If we compare it to the various ways the alcohol is consumed, we understand that there is a grain alcohol equivalent that can be deadly if consumed. The main concern about THC is the difficulty in matching dosage amounts to effects.

One of the strongest arguments for legalization is to ensure that the potency and purity of the product is categorized and measured. This way no pollutants are added and there can be a quantifiable dose. It also prevents interactions with drug dealers who have other more dangerous substances for sale.

But the risks of THC are most serious for adolescents. This was an acknowledged concern for all three of the participants in the debate. This is where Bereson had the most compelling arguments about THC, however, because of his implicit bias and his cherry-picking of facts, his credibility was severely lacking. This was his fatal flaw and his greatest disservice to the potential dangers of THC.
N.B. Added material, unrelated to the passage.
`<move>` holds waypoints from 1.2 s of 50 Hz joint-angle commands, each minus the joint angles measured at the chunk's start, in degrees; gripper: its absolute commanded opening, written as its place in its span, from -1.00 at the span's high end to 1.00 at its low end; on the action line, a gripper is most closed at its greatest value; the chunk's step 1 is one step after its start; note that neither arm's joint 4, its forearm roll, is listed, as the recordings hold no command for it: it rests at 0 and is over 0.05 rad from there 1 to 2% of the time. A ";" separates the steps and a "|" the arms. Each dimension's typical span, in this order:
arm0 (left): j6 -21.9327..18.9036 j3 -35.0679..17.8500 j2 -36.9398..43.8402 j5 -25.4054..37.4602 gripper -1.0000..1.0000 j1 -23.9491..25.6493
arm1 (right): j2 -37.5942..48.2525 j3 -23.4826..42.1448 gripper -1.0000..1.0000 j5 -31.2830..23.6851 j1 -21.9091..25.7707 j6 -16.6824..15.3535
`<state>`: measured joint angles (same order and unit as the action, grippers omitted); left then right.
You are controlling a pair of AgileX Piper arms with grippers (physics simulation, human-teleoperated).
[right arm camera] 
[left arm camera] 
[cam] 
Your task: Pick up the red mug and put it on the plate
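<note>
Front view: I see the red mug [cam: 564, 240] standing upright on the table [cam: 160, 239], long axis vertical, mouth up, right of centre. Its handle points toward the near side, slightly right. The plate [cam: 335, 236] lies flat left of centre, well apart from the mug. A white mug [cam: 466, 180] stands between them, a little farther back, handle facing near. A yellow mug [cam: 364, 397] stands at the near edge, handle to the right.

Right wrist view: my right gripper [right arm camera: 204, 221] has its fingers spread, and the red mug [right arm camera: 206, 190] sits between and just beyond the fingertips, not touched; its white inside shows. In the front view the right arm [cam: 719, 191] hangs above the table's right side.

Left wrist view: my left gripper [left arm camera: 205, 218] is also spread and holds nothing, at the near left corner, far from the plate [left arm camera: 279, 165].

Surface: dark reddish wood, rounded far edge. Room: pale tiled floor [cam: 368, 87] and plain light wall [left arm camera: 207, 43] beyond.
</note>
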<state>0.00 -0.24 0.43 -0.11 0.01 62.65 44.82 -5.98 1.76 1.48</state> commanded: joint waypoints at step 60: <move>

The contrarian approach to THC is an important one, but only if it is in good faith and with a compassionate understanding of the benefits it can provide. The dismissal of THC as another recreational intoxicant is what has led to its poor cultural interpretation. The only way to make sure that THC is integrated into society in a productive manner is to be honest about its benefits and especially its dangers.

THC, like any other intoxicating substance, needs to be monitored and regulated. It is particularly problematic to teens because their brains haven’t fully developed. Family history of psychosis is also a disqualifier for THC use as it can amplify the intense effects which can lead to nervous breakdowns. Any genetic predisposition to mental illness needs to be monitored without or without THC.

As THC becomes more available through legalization, we need to have a sober approach of evaluating the individual risks. Since it affects everyone differently, we cannot expect it to be a smooth transition. It simply isn’t for everyone. But at the same time, the medical and personal benefits are so great we cannot throw the bong out with the water.